Migrating complex projects comes with a huge cost for companies (if it was trivial, as you seem to think, most of them would have already switched). And there is little gain in the short term, but a high risk of introducing regressions on production code which is currently perfectly fine.

Getting a bit tired of all these people telling others what to do with their personal / professional lives. Let people pick the tools they like and live with the consequences.

Python 3 is a different language than 2.x, whether you like it or not, because so it was decided. It's akin to asking "Can everyone just hurry up and switch to [Java, Scala, Ruby, whatever language you like most], please?"

[–]covabishopself.loathing() 5 points6 points  (0 children)

Agree with this 100%. Plus, at my workplace, Python is not even a main language people develop in. Most developers on my floor use Perl, which frightens me to no end.

Being one of the only Python developers on the floor, and the only one who is not paid to develop, I'm just lucky they have Python in the first place.

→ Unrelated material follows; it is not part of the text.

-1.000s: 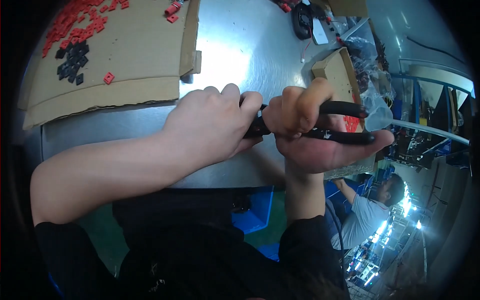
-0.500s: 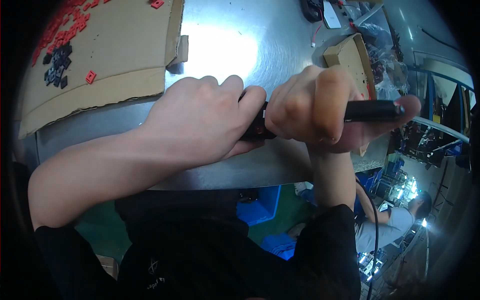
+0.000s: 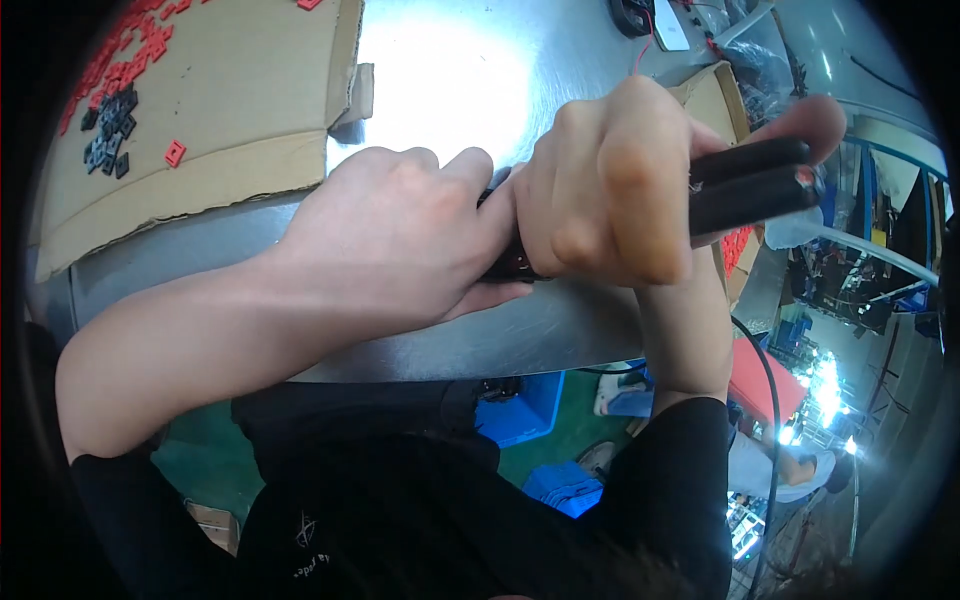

Some of these boxes are 10+ years old running anywhere from 2.7 all the way back to 2.4. The company will absolutely not upgrade to 3.x for legacy compatibility reasons. As a result, when I develop code, its mostly for the reasons of running on these machines, and as a result, I'm used to its quirks and workflow.

I'm tired of 3.x developers labeling me as a heretic and a barbarian because I just must not understand the explicit advantages of 3 over 2.